Dan Zimmerman - comments No comments

[T]he Saturday Night Special saga illustrates the difficulties of statutorily defining a nebulous style of firearm, particularly when that style of firearm carries with it a range of strong connotations. Disagreement over statutory definitions continues to this day, most notably with respect to firearms classified as “assault weapons.”

Assault weapons have for some time been a lightning rod in gun control debates, and like the Saturday Night Special, these firearms have become a key target for gun control advocates who view them as a uniquely dangerous class of firearm. Also like the Saturday Night Special, defining what exactly constitutes an assault weapon has been the subject of fierce debate that carries important implications.

The 1994 assault weapons ban, which expired in 2004, defined assault weapons as a “semiautomatic rifle that has an ability to accept a detachable box magazine” and at least two of five listed features including “a folding or telescoping stock,” “a pistol grip that protrudes conspicuously beneath the action of the weapon,” a threaded barrel or flash suppressor, and more. Like the IRS Factoring Criteria for Saturday Night Specials, however, these criteria resulted in arguably arbitrary classifications, and minor design modifications by manufacturers could render otherwise prohibited weapons permissible.

Furthermore, critics have argued that many of the features that legally render a firearm an assault weapon are “cosmetic” in nature and that there is little meaningful difference between weapons designated as assault weapons and other semi-automatic rifles. 

Third, the history of Saturday Night Special regulation illustrates the perils of enacting restrictions focused on a certain type of firearm without a rational articulation of why that type warrants special regulation. The core premise that Saturday Night Specials were more dangerous or lethal than other handguns does not bear much scrutiny.
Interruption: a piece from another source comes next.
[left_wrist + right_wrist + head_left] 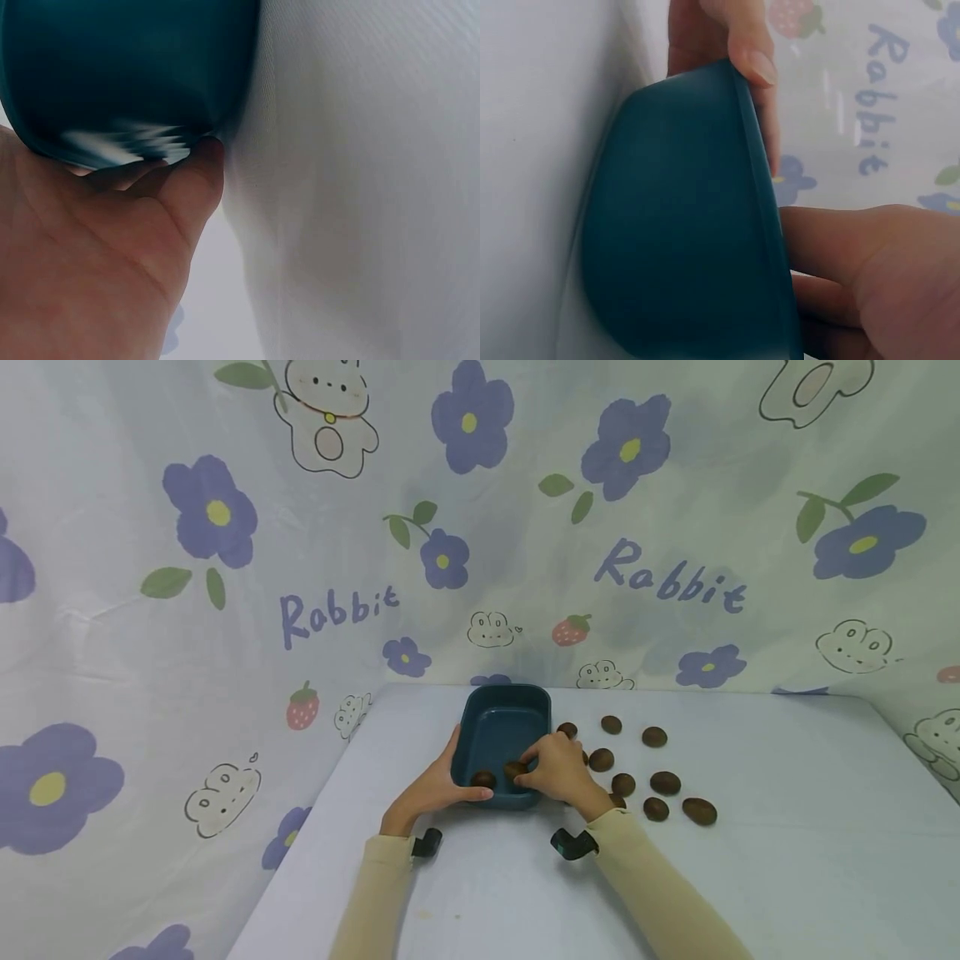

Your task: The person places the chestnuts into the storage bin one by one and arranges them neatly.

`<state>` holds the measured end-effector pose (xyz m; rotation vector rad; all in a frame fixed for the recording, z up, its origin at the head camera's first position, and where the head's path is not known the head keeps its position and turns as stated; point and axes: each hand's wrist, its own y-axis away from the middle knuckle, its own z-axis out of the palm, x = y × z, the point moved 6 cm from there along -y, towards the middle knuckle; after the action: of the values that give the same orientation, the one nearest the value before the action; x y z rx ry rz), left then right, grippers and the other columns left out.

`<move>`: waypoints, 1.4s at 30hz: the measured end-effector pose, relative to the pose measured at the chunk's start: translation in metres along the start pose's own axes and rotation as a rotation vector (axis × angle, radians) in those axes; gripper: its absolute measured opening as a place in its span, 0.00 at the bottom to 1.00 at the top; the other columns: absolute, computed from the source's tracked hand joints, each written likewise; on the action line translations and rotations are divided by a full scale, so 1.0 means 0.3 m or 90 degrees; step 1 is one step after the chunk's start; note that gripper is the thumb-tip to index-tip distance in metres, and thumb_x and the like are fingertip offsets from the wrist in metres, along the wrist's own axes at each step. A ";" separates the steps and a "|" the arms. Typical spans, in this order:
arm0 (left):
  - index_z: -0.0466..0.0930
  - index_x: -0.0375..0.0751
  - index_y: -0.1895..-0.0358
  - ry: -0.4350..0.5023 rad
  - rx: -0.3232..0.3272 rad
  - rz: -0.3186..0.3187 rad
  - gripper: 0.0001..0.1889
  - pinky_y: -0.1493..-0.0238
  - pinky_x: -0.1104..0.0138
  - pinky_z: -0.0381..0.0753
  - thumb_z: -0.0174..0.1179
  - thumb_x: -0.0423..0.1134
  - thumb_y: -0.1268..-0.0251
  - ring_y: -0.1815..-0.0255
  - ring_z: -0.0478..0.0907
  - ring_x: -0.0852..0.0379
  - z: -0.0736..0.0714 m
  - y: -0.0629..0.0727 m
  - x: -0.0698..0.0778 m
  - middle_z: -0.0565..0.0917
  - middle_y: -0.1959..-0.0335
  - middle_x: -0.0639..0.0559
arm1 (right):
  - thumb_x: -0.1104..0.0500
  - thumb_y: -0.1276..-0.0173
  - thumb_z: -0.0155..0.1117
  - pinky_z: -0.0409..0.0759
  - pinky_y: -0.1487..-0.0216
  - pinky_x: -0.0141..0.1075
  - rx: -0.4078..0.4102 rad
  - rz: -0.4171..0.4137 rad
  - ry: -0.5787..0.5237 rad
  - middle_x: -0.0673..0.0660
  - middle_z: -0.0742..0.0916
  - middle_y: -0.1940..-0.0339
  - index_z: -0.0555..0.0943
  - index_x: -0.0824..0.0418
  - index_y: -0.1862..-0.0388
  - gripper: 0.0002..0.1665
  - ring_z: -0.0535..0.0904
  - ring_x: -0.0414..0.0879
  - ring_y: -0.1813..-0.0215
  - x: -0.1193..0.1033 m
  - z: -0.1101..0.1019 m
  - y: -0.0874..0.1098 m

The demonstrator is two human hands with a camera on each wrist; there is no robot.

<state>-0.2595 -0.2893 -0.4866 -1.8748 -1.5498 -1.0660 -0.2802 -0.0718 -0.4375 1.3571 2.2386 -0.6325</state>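
Observation:
A dark teal rectangular container (510,727) with rounded corners stands on the table. My left hand (435,789) grips its near left corner, the thumb along the front rim and the fingers against the side wall. Inside, by that thumb, lies one brown oval kiwi (482,779). Between the thumb and fingers of my right hand (561,768), a second kiwi (514,770) is pinched inside the front right part of the container. In the right wrist view the container wall (682,217) hides that kiwi, and the right hand's fingers (825,236) reach over the rim.
Several more kiwis (665,783) lie loose on the white table (780,793) to the container's right, a few partly hidden by the right hand. Behind the table hangs a curtain (510,510) printed with flowers and rabbits.

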 end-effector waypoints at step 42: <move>0.20 0.69 0.18 0.002 -0.001 0.018 0.73 0.17 0.38 0.51 0.77 0.67 0.51 0.11 0.40 0.47 -0.002 -0.008 0.002 0.33 0.13 0.62 | 0.49 0.50 0.87 0.68 0.44 0.57 -0.072 0.006 0.047 0.51 0.94 0.61 0.94 0.56 0.65 0.17 0.85 0.49 0.54 -0.037 0.082 -0.050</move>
<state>-0.2619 -0.2888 -0.4859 -1.8898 -1.5175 -1.0576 -0.2858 -0.1003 -0.4484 1.3549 2.2877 -0.4510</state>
While they may have been concealable, so were many other more expensive handguns; furthermore, other key characteristics such as their low caliber, cheap construction, and lack of reliability could reasonably be said to make these guns less lethal, not more. As Professor Zimring concluded, “the attack against cheap imported handguns was powerful but pitifully underinclusive. Handguns retailing for under $50 are a major public safety problem—but so are those retailing for over $50.” (p. 166).

Another contemporary assessment from journalist Robert Sherrill, himself a vocal gun control proponent, was even more scathing, predicting that “history will not support the snooty caste-consciousness in gun traffic. All guns are terrible, no doubt, but one kind no more than others” (The Saturday Night Special, p. 321).

Because § 925(d) was never the subject of any high-profile litigation, such criticism of the rationale behind it was largely limited to observers like Zimring and Sherrill rather than the courts. Post-Heller, however, the bar for such a rationale to survive judicial scrutiny appears to be even higher.

While the poor drafting and muddled rationale of § 925(d) might make the provision more questionable today today, the U.S. District Court for the Southern District of California’s recent decision in Miller v. Bonta raises questions about whether policy-makers can enact blanket restrictions on certain types of commonly-owned guns at all. That decision, which overturned California’s 30-year-old ban on assault weapons, held that governments bear the burden of proving that a type of firearm is sufficiently “uncommon and dangerous” to warrant restriction, before which such firearms are presumptively lawful to own.

The court went on to hold not only that California’s proffered evidence failed to demonstrate that assault weapons were disproportionately used in crime, but that “more importantly, disproportionality is not a constitutional test.” Should Miller become widely-cited precedent, restrictions on a type of weapon predicated on disproportionate use in crime may soon seem as anachronistic as the initial furor over Saturday Night Specials.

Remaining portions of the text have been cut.